**Data segment**:
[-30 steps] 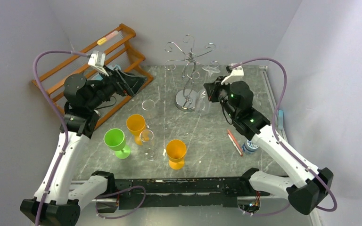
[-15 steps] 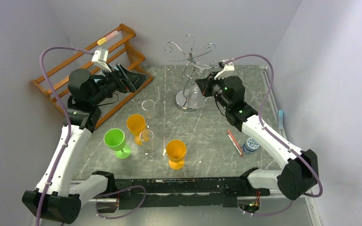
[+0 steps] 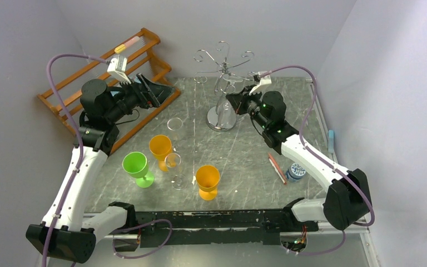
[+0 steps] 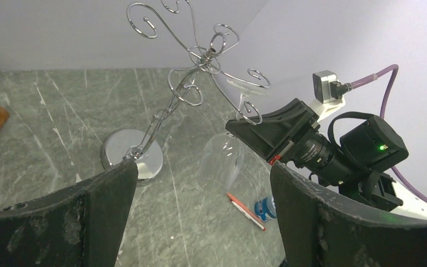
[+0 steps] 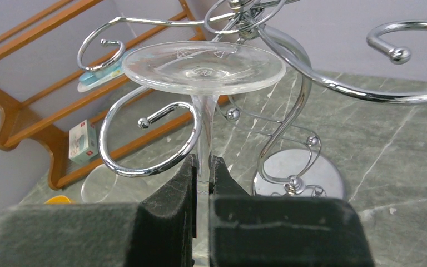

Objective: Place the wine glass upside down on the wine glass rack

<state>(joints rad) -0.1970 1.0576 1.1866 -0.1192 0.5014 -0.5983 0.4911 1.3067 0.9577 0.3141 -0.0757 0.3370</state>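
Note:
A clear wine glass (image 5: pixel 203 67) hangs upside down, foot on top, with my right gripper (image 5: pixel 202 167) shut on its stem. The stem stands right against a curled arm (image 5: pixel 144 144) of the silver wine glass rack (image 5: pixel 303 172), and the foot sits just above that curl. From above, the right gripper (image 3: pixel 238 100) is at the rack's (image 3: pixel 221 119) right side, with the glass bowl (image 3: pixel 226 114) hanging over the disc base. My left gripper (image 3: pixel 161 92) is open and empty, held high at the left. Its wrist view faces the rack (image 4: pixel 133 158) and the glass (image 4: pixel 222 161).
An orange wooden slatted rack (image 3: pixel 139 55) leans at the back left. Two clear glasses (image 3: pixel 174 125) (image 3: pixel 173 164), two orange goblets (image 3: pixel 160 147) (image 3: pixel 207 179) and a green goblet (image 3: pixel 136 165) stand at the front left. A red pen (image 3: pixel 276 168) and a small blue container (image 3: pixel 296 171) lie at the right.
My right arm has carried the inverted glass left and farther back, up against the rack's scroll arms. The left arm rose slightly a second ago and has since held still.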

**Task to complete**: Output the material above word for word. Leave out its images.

**Answer to this problem**:
[-30 steps] 
[-15 steps] 
[+0 steps] 
[+0 steps] 
[+0 steps] 

Objective: Place the wine glass upside down on the wine glass rack

<state>(joints rad) -0.1970 1.0576 1.1866 -0.1192 0.5014 -0.5983 0.4911 1.3067 0.9577 0.3141 -0.0757 0.3370</state>
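Note:
A clear wine glass (image 5: pixel 203 67) hangs upside down, foot on top, with my right gripper (image 5: pixel 202 167) shut on its stem. The stem stands right against a curled arm (image 5: pixel 144 144) of the silver wine glass rack (image 5: pixel 303 172), and the foot sits just above that curl. From above, the right gripper (image 3: pixel 238 100) is at the rack's (image 3: pixel 221 119) right side, with the glass bowl (image 3: pixel 226 114) hanging over the disc base. My left gripper (image 3: pixel 161 92) is open and empty, held high at the left. Its wrist view faces the rack (image 4: pixel 133 158) and the glass (image 4: pixel 222 161).
An orange wooden slatted rack (image 3: pixel 139 55) leans at the back left. Two clear glasses (image 3: pixel 174 125) (image 3: pixel 173 164), two orange goblets (image 3: pixel 160 147) (image 3: pixel 207 179) and a green goblet (image 3: pixel 136 165) stand at the front left. A red pen (image 3: pixel 276 168) and a small blue container (image 3: pixel 296 171) lie at the right.
My right arm has carried the inverted glass left and farther back, up against the rack's scroll arms. The left arm rose slightly a second ago and has since held still.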

With the output given, the exercise is complete.